Another quote from Smithers in the article:

 “Prior to the great crash, Ben Bernanke wrote a paper claiming that central bankers have been responsible for what he called the ‘great moderation’. I thought he was right but I thought it was a disaster: in the process of moderating the swings of economies, they were also moderating the perceived riskiness of debt.”

Making economies appear less volatile than they are makes markets riskier.  The price stabilizing policies only serve to mask the true price changes, which makes economic calculation more difficult.  In this case, debt is underpriced in light of the true risk inherent in the economy.  People only see things through a monetary lens.  They see and react to nominal prices, not real prices.  This is when the miscalculation happens.

Volatility and Interest Rates

Volatility is low across many asset classes.  If volatility is a measure of uncertainty, then this is a bit strange.  These seem to be some of the most confusing economic times in recent history, with ever present calls for market crashes while stock markets move up, bonds stay very high, and oil moves sideways.

Central bank policy has provided strength to most markets, as they are designed to do.  This has in effect reduced downside volatility.  Oil is trading at less than 20% implied volatility, well below historic levels, even as economic uncertainty is high.  Oil production in the U.S. is growing and should be putting downward pressure on oil, but prices have been moving sideways since 2011.  Why would $100 WTI, with rising supply and economic crashes always around the corner, be trading at <20% implied put side volatility?

At least part of the answer seems to involve central bank policy.  Low interest rates have sent money out to non-traditional markets in search of yield.  Commodities like oil benefit from this.  Low interest rates also incentivize oil producers to keep oil in the ground.  If their option is to put their proceeds from oil sales into low to negative real rate paying treasuries, then why not wait?  Lastly, the money used by central banks to buy the bonds that keep interest rates low needs a home.  The new money is a wealth transfer from savers to the receivers of the new money, so there is a constant flow of real, not nominal, savings to the bondholders.  They will be looking for somewhere to invest the money.  These three factors, put in place because of the uncertainty the world faces, have led to the paradox of lower volatility in the face of greater uncertainty.

Below is a chart showing the Goldman Sachs commodity index with real 6 month interest rates:

image001

 

International Investment and Time Preference Mismatching

The mismatch between interest rates and time preferences is well known during times of central bank interest rate manipulation like we have today.  But less understood is the mismatch between time preferences among developed and developing countries.

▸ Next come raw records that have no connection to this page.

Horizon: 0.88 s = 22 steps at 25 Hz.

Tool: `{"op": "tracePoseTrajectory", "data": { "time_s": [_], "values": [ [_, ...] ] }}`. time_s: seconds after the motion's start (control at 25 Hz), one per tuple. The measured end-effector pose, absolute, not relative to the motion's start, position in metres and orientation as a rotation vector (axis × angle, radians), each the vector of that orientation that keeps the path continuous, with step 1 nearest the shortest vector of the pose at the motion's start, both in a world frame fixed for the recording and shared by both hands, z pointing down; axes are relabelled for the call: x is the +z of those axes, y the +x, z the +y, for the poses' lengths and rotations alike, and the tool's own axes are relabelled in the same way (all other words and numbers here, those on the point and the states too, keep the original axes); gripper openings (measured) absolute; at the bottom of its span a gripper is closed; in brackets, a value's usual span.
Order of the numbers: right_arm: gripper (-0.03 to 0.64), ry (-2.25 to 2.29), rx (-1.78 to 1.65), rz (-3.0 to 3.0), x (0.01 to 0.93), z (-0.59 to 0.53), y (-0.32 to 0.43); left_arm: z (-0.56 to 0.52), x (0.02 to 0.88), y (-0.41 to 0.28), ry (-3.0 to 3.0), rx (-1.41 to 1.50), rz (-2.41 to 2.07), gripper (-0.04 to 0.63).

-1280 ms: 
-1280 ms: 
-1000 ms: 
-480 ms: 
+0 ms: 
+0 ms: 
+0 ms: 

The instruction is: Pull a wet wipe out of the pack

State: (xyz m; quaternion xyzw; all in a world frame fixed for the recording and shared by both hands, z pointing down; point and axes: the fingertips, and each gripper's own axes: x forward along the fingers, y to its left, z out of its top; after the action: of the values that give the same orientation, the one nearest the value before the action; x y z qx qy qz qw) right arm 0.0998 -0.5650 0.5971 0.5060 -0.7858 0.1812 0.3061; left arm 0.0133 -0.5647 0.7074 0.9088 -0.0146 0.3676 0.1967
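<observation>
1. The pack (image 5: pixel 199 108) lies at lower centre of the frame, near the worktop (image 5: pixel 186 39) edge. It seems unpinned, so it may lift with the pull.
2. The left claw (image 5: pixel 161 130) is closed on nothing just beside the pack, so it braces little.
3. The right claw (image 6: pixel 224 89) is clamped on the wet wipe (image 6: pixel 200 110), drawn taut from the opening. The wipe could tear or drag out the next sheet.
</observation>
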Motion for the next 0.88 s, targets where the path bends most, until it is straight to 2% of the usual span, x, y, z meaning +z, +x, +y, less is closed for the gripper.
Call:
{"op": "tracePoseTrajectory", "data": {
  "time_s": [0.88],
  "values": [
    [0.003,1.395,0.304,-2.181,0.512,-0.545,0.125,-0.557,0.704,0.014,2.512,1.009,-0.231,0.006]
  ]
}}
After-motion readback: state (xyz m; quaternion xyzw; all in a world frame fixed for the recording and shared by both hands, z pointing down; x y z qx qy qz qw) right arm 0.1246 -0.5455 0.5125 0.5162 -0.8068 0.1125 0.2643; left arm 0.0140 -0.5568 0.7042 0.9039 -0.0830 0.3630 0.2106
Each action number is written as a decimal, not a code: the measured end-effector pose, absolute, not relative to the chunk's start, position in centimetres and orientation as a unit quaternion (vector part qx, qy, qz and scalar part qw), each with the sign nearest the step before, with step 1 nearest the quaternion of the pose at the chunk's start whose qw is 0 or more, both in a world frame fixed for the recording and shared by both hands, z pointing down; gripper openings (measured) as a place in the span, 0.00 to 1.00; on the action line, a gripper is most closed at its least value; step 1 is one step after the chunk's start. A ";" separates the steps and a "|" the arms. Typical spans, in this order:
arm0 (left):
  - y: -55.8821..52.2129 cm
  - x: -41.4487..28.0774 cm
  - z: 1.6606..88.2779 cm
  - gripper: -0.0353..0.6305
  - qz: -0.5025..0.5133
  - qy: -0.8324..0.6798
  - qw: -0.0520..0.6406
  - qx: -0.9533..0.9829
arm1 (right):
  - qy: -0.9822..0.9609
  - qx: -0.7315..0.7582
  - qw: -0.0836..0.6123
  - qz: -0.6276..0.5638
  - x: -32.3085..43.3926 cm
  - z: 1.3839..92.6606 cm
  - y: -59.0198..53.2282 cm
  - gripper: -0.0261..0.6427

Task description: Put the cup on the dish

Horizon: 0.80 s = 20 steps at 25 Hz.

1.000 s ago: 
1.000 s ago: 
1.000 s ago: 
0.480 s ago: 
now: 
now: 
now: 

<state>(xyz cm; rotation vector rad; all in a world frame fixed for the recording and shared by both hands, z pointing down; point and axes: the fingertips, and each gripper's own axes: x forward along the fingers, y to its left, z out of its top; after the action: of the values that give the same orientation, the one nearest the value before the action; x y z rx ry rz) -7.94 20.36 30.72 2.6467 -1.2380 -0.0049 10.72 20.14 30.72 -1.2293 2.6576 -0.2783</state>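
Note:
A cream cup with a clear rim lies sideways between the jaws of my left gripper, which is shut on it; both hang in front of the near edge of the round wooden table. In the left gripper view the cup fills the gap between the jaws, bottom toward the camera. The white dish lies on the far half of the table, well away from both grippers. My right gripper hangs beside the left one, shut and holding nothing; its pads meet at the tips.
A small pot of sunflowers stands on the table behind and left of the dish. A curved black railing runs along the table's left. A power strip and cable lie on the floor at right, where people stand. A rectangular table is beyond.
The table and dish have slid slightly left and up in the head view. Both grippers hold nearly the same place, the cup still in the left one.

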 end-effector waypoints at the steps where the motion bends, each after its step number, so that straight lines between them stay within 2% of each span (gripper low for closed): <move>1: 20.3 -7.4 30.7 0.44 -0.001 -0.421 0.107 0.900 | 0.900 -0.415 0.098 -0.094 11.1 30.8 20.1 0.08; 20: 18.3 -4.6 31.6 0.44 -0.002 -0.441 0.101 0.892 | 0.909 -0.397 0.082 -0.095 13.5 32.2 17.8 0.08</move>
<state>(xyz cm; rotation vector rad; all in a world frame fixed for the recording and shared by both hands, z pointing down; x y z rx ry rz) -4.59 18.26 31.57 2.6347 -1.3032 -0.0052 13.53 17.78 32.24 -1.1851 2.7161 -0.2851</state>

As societies become wealthier, they begin to have higher savings rates.  The higher savings rates imply a lower time preference, meaning that they are willing to forgo consumption today for greater consumption later.  Time preference is the basis of interest rates.  Lower time preference for consumption leads to greater savings, which leads to more capital available to be lent and lower interest rates.

This all works out because a sufficient amount of capital available for, say, two year loans implies that in two years, when the project for which money is borrowed is completed and its products are being offered for sale, the buying power will be there to purchase the products.  The only question is whether or not the entrepreneur calculated consumer tastes correctly.

But does this work in the world of international capital flows?  Money saved in a wealthy, low time preference country that is invested in a poor, high time preference country could be at risk of a mismatch between the investment and its future products and the ability of the local citizens to purchase those products.  Especially in times like these, when central banks have pushed interest rates to very low levels, and investors are searching for creative ways to earn returns, the danger of mistaking rising foreign asset prices for good investment opportunities due to time preference mismatching seems great.